In The Time Of My Ruin starts off disc 2, and it’s almost as if someone had asked me to describe a Frank Black song and then wrote one based on my description. It has the ABBA rhyme scheme that–despite being a simple thing–he finds a way to make his own. In the verses he sings very rythmically, but in the chorus, he breaks away from the downbeats, and hesitates after “good” before suddenly lurching through the rest of the words in the line, and that, of course, is also something that I would have pointed out as characteristic. Then, of course, this is one of his many songs that are really two songs stitched together, and the second half of this song is arranged very much like a Catholics song, especially with the slide lead, which is beautiful. The singing in the second half sounds more like his early work to me than his Catholics period, but of course, it’s all Frank Black.

I’ve seen It’s Just Not Your Moment called the worst song on the record on the forums, but this was the first one that really grabbed me, and here, again, the slide guitar screams Catholics. The bass line is the big stretch on this song, because it sounds like something out of a Holland-Dozier-Holland track from the 60’s, and unlike any of his work that I can remember, but then, it was this bass track that first drew my attention to the song when I was driving around listening to the record those first few days. This will probably be the first song from FMRM that cracks my top tracks, and notice again, the long coda that is not quite a second song.

Fitzgerald was a sleeper for me. The first few times, I thought it was a quaint piano song, but one of the times I was listening to it, everything got real quiet when Frank Sang “Oh, Fitzy,” and that brought it to my attention. This is the one that doesn’t really sound like a Catholics song to me, although some of the guitar work in the end of the song is close.

And now I see I’ve picked all songs from disc 2, but I just call them like I see them.

Typical

When I accidentally leave winamp on repeat overnight, and The Amps jump up to 460 plays, that’s when the profile editor becomes unavailable. I mean, I like the amps, but not 400 plays in one week’s worth.

Roadtripping

So I put together 6 CDs of mp3s for my trip up to Olympia and back, for something like 50 hours worth of music. I knew I only had 24 hours of driving to do, but I wanted to give myself some leeway. Unfortunately, I left them in my default encoding, which is a high quality VBR that comes out to the file-weight of 192kbps encoding (though, thanks to the magic of VBR, enjoys higher quality. It is one of LAME encoder’s options), and the mp3 software in my Mustang’s cd player didn’t handle that very well. It tended to cause skips and short silences at certain points in the music.

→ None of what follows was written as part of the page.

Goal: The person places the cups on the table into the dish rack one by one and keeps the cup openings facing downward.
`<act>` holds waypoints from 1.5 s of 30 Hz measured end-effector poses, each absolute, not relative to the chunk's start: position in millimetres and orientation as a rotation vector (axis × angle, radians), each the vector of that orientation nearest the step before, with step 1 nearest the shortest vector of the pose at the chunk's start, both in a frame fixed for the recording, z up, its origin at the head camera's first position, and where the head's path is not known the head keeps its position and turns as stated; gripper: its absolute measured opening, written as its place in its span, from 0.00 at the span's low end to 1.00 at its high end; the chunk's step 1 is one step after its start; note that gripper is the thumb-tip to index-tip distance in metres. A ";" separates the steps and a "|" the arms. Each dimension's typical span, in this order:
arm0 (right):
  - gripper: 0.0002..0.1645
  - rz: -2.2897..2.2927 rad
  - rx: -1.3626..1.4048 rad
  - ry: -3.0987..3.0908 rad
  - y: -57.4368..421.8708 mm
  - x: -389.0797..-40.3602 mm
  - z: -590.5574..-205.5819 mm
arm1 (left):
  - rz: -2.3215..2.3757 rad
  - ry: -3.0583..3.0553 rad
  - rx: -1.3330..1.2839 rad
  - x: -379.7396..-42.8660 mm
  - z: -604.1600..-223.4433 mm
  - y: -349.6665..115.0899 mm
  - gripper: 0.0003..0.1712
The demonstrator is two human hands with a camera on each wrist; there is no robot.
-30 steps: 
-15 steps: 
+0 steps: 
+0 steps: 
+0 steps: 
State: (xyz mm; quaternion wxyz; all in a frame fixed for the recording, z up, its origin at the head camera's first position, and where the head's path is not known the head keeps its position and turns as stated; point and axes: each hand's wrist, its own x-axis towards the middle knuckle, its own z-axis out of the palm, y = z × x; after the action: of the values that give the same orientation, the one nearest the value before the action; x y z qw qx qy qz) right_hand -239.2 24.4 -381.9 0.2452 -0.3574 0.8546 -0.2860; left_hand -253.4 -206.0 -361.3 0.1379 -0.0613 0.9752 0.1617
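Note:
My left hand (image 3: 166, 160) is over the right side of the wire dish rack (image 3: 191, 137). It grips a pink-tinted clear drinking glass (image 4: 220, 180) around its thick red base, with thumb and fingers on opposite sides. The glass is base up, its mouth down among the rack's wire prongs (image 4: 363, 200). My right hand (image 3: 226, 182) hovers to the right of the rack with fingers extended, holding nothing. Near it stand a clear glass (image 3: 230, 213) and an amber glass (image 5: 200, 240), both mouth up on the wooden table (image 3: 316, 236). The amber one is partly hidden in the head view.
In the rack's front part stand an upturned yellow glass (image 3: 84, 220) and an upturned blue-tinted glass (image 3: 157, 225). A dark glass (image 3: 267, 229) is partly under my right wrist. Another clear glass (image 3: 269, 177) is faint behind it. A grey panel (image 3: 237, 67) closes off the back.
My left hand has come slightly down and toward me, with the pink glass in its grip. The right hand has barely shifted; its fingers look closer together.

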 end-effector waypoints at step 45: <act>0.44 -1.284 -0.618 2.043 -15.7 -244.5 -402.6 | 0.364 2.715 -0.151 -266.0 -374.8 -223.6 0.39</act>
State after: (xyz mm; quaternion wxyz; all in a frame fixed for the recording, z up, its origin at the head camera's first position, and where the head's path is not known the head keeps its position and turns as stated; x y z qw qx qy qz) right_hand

I started the trip with Deltron 3030, and listened to a fair amount of Frank Black on the way up. But the big winner on the trip up north was Magnolia Electric Co., and specifically the song The Dark Don’t Hide It, which I listened to probably 15 times in the state of Washington alone. It’s the good stuff.

While I was in Washington, I went to a local show featuring the debut performance of a band called Mechanical Birds, a set by Popoko Darling, and some loud guitar music from The Bride Wore Red. I ended up working the lights and recording the official bootleg (which I have yet to listen to, but apparently something did come out, to my surprise).

On the way back, it was an all-Mountain Goats show. There’s just nothing else remotely like them. But then, from my top artists list, that should be no surprise.

Next time, constant bitrate encoding.

Changing of the Guards

So last week I finally paid tribute to the evil empire and opened an iTunes account. I didn’t want to, because I don’t have an iPod, and I want to be able to play music on my Zen Xtra, and my car stereo accepts mp3 CDs, but those two Frank Black albums finally overwhelmed me.

My favorite track on Snake Oil is Changing of the Guard, which is a cover of Bob Dylan‘s Changing Of The Guards. I’m inherently lousy at detecting when Frank Black is playing a cover, maybe because he plays them in his own way (for instance, when I heard him do Sister Isabel in concert, I had no idea it was a Del Shannon song) so I was curious to hear the original. And because I have iTunes now, that was just $0.99 away.

You can hear the elements of a good rock song in the original, but it’s buried under a flippant arrangement. Granted, it was recorded in 1978, and maybe that… is that reggae I hear… reggae organ was cutting edge, but I think it covers up some good, driving guitar that really comes out in the Catholics version.

Mind you, it’s not the night and day change that you’d get if you listened to the original version of Handyman.